▶ _YOUR ASSIGNMENT_: Once the line holding "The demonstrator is" is found in the listing below, write it out and each later line exactly, up to and including the one holding "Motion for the".

▶ _INFORMATION PROVIDED_:
::::

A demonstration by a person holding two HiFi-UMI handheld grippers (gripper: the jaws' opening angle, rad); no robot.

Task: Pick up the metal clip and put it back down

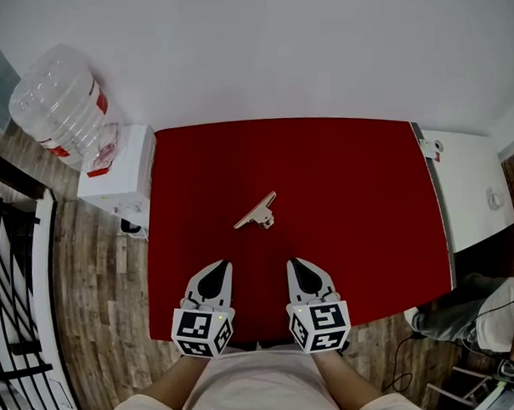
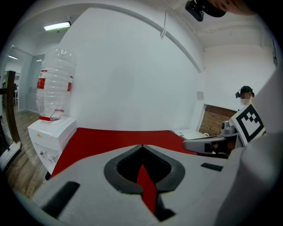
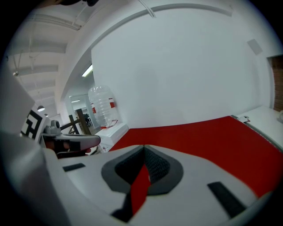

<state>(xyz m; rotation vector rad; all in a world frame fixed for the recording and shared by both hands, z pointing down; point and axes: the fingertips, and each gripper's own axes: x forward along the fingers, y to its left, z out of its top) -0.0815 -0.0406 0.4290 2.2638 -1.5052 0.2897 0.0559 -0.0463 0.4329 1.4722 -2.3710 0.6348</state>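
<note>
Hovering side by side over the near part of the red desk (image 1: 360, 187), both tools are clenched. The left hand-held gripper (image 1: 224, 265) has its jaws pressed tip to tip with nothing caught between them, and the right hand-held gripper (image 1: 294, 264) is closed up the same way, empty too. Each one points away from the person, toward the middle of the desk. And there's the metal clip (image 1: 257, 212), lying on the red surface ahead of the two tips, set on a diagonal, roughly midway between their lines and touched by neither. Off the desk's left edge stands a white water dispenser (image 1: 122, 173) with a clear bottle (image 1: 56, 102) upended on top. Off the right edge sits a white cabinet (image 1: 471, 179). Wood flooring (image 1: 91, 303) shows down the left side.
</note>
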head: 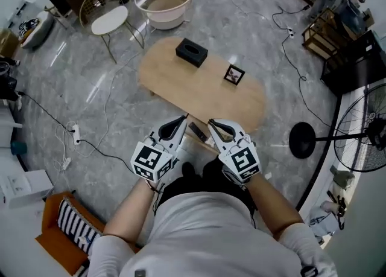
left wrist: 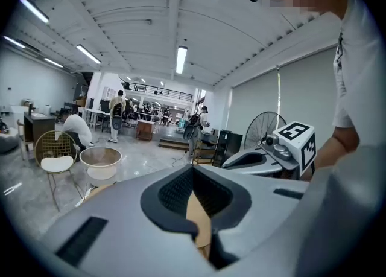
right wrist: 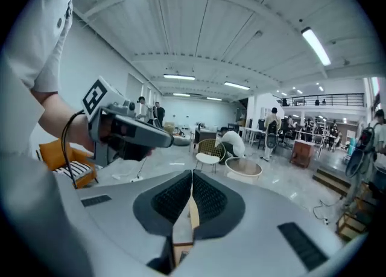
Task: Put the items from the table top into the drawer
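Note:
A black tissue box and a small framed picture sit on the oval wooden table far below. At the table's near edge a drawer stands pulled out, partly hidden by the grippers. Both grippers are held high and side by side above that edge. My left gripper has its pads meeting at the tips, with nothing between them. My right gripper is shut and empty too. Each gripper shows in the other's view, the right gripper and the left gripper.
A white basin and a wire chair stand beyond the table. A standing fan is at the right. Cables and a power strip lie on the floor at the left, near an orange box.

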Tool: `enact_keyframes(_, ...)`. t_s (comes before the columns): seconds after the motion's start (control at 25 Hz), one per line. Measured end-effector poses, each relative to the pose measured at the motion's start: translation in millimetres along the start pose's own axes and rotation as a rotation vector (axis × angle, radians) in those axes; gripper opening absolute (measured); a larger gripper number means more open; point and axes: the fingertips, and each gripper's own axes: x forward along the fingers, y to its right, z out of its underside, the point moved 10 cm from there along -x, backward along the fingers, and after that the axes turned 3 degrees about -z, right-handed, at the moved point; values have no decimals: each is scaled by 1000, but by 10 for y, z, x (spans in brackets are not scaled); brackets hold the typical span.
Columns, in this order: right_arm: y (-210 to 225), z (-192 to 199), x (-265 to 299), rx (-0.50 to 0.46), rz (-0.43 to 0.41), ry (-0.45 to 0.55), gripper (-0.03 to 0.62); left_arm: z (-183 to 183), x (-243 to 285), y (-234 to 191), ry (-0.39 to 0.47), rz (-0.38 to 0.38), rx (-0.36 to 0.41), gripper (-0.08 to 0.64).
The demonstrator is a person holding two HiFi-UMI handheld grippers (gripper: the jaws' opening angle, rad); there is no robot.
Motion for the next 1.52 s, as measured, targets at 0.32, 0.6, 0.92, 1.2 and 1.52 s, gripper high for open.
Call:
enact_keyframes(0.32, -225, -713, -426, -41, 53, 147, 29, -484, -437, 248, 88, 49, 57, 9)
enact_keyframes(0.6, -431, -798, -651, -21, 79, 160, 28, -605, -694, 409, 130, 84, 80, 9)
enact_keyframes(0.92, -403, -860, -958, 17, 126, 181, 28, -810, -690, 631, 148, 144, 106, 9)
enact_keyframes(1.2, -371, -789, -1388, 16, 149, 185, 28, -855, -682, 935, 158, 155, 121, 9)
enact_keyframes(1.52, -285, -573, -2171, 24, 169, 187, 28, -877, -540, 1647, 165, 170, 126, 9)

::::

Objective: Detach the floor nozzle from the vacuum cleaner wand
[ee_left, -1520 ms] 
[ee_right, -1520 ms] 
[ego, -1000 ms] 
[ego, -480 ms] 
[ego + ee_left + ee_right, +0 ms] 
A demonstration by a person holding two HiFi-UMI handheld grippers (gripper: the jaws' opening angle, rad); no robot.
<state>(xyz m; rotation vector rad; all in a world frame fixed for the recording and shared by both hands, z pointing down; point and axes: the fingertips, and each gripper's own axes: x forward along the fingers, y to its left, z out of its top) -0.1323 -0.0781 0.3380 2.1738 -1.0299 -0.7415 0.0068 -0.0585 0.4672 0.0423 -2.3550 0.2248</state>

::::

▶ _SOLUTION BELOW_:
The demonstrator is a person holding two HiFi-UMI handheld grippers (gripper: the jaws' opening angle, rad); there is no robot.
Motion for the next 1.52 s, as measured, targets at 0.32, 0.6, 0.92, 1.2 and 1.52 s, gripper high for open.

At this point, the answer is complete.